Israeli Consul General to New England: Trump Still a Friend to Israel
Even as Jewish leaders in America condemn Donald Trump’s appointment of Breitbart News’ Steve Bannon, Israel’s Consul General to New England, Yehuda Yaakov, says the President-Elect and those surrounding him remain friends of Israel.
“The Prime Minister’s had a conversation with President-Elect Trump, and following that conversation, he emphasized that the President-Elect expressed a very deep friendship for Israel, which has characterized both him and the team around him for years,” Yaakov said in a phone interview Monday.
When asked if he was worried by either Bannon’s appointment to a senior adviser and strategist role in Trump’s White House team, or the antisemitic website he helped build into the nexus of the so-called “alt-right” movement it is today, Yaakov deferred to Prime Minister Benjamin Netanyahu’s remarks on the subject.
“We aren’t a part of the domestic debate.
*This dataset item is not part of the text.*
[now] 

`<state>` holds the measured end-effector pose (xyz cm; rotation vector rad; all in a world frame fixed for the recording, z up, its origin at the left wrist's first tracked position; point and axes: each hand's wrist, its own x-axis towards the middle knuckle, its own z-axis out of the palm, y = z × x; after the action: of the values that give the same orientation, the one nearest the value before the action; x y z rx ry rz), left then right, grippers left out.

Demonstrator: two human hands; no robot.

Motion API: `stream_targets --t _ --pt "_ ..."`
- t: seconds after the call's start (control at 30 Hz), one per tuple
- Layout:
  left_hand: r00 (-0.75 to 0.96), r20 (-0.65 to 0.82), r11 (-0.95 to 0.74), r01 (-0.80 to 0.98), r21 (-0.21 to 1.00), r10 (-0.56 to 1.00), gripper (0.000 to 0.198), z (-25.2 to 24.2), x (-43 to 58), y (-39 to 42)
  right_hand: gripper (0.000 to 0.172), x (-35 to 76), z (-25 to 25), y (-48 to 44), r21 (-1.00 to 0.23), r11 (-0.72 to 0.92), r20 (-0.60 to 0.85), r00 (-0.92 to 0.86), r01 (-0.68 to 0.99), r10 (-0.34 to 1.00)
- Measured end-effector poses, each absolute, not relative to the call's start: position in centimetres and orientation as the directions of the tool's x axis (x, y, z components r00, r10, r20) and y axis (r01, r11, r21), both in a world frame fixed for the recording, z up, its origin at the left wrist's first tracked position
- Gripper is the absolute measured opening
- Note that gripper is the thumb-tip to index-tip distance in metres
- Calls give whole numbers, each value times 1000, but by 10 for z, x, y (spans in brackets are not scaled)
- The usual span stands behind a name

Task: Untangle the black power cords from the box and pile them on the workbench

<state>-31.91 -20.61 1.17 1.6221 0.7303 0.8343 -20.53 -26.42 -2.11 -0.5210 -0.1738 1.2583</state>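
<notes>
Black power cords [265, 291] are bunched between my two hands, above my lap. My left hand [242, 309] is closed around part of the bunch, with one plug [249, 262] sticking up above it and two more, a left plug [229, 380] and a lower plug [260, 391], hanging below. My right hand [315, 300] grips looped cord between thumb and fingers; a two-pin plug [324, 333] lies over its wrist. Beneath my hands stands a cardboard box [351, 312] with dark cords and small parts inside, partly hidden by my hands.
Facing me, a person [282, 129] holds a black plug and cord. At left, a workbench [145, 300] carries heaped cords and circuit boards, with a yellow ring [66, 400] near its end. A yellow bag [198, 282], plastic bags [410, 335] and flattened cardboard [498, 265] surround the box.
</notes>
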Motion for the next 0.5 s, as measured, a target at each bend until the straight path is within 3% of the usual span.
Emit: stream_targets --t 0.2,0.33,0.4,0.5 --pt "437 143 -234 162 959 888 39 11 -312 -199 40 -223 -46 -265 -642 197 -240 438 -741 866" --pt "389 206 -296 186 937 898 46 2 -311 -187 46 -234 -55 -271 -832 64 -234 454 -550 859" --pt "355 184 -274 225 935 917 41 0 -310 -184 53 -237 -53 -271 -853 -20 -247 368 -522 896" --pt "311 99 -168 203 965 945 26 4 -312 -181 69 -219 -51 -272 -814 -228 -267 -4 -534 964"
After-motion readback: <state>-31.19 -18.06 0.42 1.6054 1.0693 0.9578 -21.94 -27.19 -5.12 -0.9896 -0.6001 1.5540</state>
President-Elect Trump has shown his friendship for Israel over time—both him, and the people around him,” Yaakov added.
In the wake of Trump’s upset over Democratic challenger Hillary Clinton last week, Netanyahu called on government officials to refrain from commenting on the prospect of his presidency. Netanyahu was one of the first foreign leaders Trump called after winning the contentious election last week.
“President-elect Trump is a true friend of the State of Israel and I look forward to working with him to advance security, stability and peace in our region,” Netanyahu said in a statement. On Facebook, the Prime Minister said that Melania Trump and Sara Netanyahu also shared a “heartfelt and warm” phone conversation.
“[They] discussed the great challenge of raising children under the spotlight that accompanies their fathers who were elected as world leaders. Additionally, they discussed the great importance of emphasizing family time as part of their role as mothers in order to enable their children to grow up in a normal way like all their friends,” Netanyahu said.
Jewish organizations in America, from the Anti-Defamation League to the National Jewish Democratic Committee, have rebuked Trump’s appointment of Bannon, whose ex-wife said in sworn affidavits that he didn’t want his twin daughters attending an elite Los Angeles private school with “whiny brat” Jews. Bannon has denied this.
“It is a sad day when a man who presided over the premier website of the ‘alt-right’—a loose-knit group of white nationalists and unabashed anti-Semites and racists—is slated to be a senior staff member in the ‘people’s house,’” said ADL CEO Jonathan Greenblatt in a statement.
The American Israeli Public Affairs Committee (AIPAC) was reportedly “privately apoplectic” at Bannon’s appointment, but refused to make a statement as a matter of policy.
AIPAC will not comment on appointment of Steve Bannon due to “long-standing policy of not taking positions on presidential appointments”
— Nathan Guttman (@nathanguttman) November 14, 2016
“We have a very good relationship with our friends in the wider community,” Yaakov said. “They’re going to express whatever opinion they’re going to express, and we’re going to have to leave it at that. It’s certainly not my place to comment.”